Please restate the listing that follows without changing anything.

# [DATA PROVIDED]
====================
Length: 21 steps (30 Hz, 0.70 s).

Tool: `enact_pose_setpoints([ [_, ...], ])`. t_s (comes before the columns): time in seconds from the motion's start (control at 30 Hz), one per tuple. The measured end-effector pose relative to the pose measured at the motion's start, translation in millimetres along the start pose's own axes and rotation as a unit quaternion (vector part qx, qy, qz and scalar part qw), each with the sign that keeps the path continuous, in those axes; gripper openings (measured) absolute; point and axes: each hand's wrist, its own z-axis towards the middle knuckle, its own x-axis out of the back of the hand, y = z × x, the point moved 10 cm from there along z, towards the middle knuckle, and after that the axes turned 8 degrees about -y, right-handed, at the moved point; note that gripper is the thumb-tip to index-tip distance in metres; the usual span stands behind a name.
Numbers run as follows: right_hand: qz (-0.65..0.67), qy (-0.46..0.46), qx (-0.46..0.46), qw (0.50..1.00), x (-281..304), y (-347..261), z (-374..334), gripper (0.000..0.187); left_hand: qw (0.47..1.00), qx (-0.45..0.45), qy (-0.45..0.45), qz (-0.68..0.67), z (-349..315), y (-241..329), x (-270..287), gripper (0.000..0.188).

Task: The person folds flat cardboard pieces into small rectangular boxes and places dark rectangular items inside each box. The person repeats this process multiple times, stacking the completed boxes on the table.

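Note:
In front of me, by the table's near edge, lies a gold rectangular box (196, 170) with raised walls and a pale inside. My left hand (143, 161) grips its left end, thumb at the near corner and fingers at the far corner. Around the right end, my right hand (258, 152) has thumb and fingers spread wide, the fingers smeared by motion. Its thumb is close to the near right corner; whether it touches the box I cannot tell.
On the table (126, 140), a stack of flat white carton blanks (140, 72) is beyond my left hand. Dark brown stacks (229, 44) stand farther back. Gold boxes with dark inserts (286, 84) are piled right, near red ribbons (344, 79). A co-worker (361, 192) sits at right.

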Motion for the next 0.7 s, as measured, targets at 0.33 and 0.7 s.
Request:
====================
# [WRITTEN ANSWER]
Length: 21 steps (30 Hz, 0.70 s).

Tool: `enact_pose_setpoints([ [_, ...], ])`. t_s (comes before the columns): time in seconds from the motion's start (control at 30 Hz), one per tuple. The measured end-effector pose relative to the pose measured at the motion's start, translation in millimetres along the start pose's own axes and rotation as a unit quaternion (vector part qx, qy, qz and scalar part qw), each with the sign that keeps the path continuous, in those axes; gripper openings (measured) absolute; point and axes: each hand's wrist, its own z-axis towards the middle knuckle, its own x-axis out of the back of the hand, y = z × x, the point moved 10 cm from there along z, towards the middle knuckle, and after that the axes turned 8 degrees about -y, right-handed, at the moved point; note that gripper is the thumb-tip to index-tip distance in metres; the usual span stands behind a name.
Numbers run as follows: right_hand: qz (-0.65..0.67), qy (-0.46..0.46), qx (-0.46..0.46), qw (0.50..1.00), x (-281..304), y (-347..261), z (-374..334), gripper (0.000..0.187); left_hand: qw (0.47..1.00), qx (-0.45..0.45), qy (-0.45..0.45), qz (-0.68..0.67), z (-349..315), y (-241..329), x (-270..287), gripper (0.000..0.188).

Task: The person folds flat cardboard pieces into small rectangular boxes and places dark rectangular items inside each box. The person repeats this process multiple times, stacking the completed boxes on the table.

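Note:
In front of me, by the table's near edge, lies a gold rectangular box (196, 170) with raised walls and a pale inside. My left hand (143, 161) grips its left end, thumb at the near corner and fingers at the far corner. Around the right end, my right hand (258, 152) has thumb and fingers spread wide, the fingers smeared by motion. Its thumb is close to the near right corner; whether it touches the box I cannot tell.
On the table (126, 140), a stack of flat white carton blanks (140, 72) is beyond my left hand. Dark brown stacks (229, 44) stand farther back. Gold boxes with dark inserts (286, 84) are piled right, near red ribbons (344, 79). A co-worker (361, 192) sits at right.
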
Motion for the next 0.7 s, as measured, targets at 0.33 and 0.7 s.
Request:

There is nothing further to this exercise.